NDR expected inflation to peak in the spring, she said, but that was “before the Russia-Ukraine war broke out.” As a result, the peak will be delayed, Dimitrova said. “This means higher inflation for longer and a treacherous policy path for the Fed ahead, as they try to rein in price growth without causing a recession.”

The Fed will keep to the quarter-point hike it presaged, she said, to avoid further uncertainty for the market.

The numbers should leave the Fed uneasy, said Mauricio Agudelo, head of fixed income investments at Homestead Funds. “The Fed has to be very concerned with the trend and the continued upward pressure on prices,” he said, noting the energy price increases, which don’t “account for the most recent increase due to Russia’s invasion in Ukraine.”

The war will keep inflation rising in coming months, he said, leaving the Fed no option but rate hikes.
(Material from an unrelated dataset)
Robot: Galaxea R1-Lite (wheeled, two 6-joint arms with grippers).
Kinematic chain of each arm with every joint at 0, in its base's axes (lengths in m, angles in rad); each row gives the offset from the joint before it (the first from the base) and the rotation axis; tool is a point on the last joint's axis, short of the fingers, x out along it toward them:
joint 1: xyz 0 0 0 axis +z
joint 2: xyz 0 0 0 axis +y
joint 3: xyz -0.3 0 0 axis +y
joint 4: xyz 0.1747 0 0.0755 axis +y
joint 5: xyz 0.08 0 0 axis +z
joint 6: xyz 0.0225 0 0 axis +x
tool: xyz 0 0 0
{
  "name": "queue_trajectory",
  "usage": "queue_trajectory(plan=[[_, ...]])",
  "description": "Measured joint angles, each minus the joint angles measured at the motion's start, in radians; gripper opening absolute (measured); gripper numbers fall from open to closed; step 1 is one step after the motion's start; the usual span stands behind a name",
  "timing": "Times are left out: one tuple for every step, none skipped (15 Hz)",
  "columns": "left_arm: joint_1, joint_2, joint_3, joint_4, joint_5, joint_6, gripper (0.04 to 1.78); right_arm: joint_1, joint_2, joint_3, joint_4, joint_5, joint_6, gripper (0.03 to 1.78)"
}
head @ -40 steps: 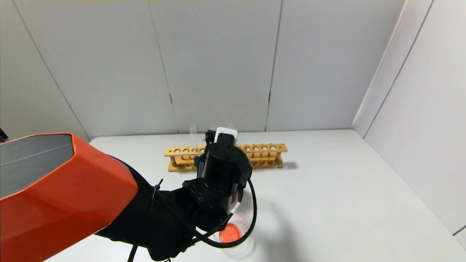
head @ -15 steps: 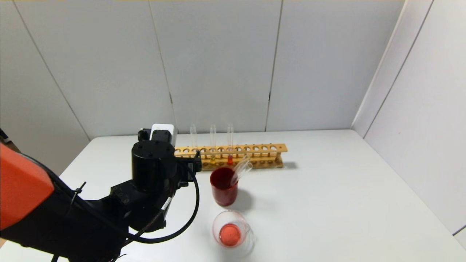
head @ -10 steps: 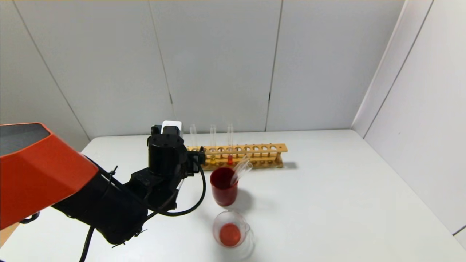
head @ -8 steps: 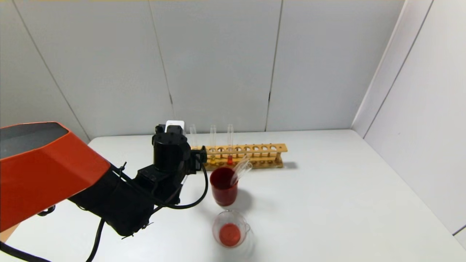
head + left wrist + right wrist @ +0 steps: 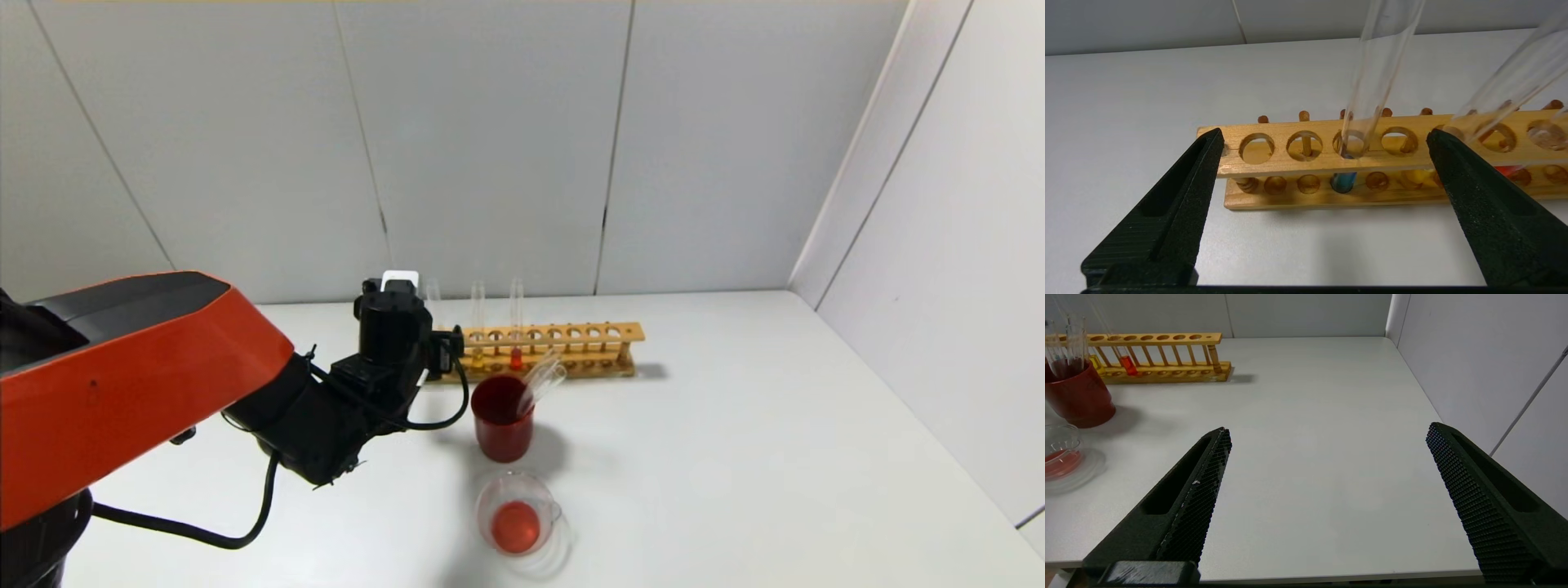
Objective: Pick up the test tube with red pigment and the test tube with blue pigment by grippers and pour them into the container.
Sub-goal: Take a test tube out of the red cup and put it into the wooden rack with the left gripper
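From the head view, my left gripper [image 5: 424, 339] sits at the near side of the wooden rack [image 5: 588, 333], up at its left end, and I cannot make out my fingers from here. The container [image 5: 522, 513] stands at the near edge of the table [image 5: 735, 441] with a pool of orange-red liquid in its bottom, so I judge the red pour is done. A dark red cup [image 5: 501, 425] between rack and container has clear tubes leaning in it, probably spent ones, yet a tube with red liquid [image 5: 516, 325] stands in the rack beside one with yellow liquid [image 5: 478, 327]. In my left wrist view, my fingers [image 5: 1180, 196] are spread wide with nothing between them, and the test tube with blue pigment [image 5: 1367, 87] stands upright in its rack hole, centred in the gap but farther off, its teal liquid at the bottom. So the blue half is left: close in, grip, lift, carry to the container and pour. In my right wrist view, my right gripper [image 5: 1327, 490] is also wide open and empty, parked over the bare right side of the table, well apart from rack, cup and container, which show far off at one edge. I reckon the task is about half done, with the blue tube untouched.
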Motion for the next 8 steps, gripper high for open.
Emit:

But others were more optimistic. “This number is no worse than expected and there is a bit of better news in the slowdown in core goods inflation (i.e., goods excluding energy) to 0.4% month-on-month from 1.0% in January,” said Brian Coulton, Fitch Ratings chief economist. Still housing costs and the impact on food and energy prices from the war fuel underlying price pressures, he said.

The report is “encouraging” because it suggests “inflation will decelerate this year,” said Wilmington Trust Chief Economist Luke Tilley and Senior Economist Rhea Thomas. “This of course does not factor in the impact of the war in Ukraine.”

While they expect a quarter-point hike at the March 15-16 meeting, the door is open for “more and larger rate hikes going forward,” they said.

Goods inflation is slowing while accelerating slightly for services, Tilley and Thomas said. “That is expected given the weakening real, inflation-adjusted spending on goods and relatively stronger spending on services.”

While shelter costs are climbing, they note, looking on a two-year basis, the sector is still rebounding “from very weak gains in 2020.”

Also, supply chain issues are waning and base effects will bring down annual reads in April, Tilley and Thomas noted.

But, they said, “the war in Ukraine creates upside risk for near-term inflation readings, especially for headline.” If West Texas Intermediate prices stay at $125 a barrel for a “sustained” time, it lifts their projections for 2022 CPI to 3.9% from 3.0%.

“That will pinch consumers and bring down purchases, and inflation, for other goods,” Tilley and Thomas said.

Separately, initial jobless claims rose to a seasonally adjusted 227,000 in the week ended March 5 from 216,000 a week earlier.

Also, the government ran a $216.6 billion deficit in February, compared with a $310.9 billion shortage a year earlier. In January the government ran a $118.7 billion surplus.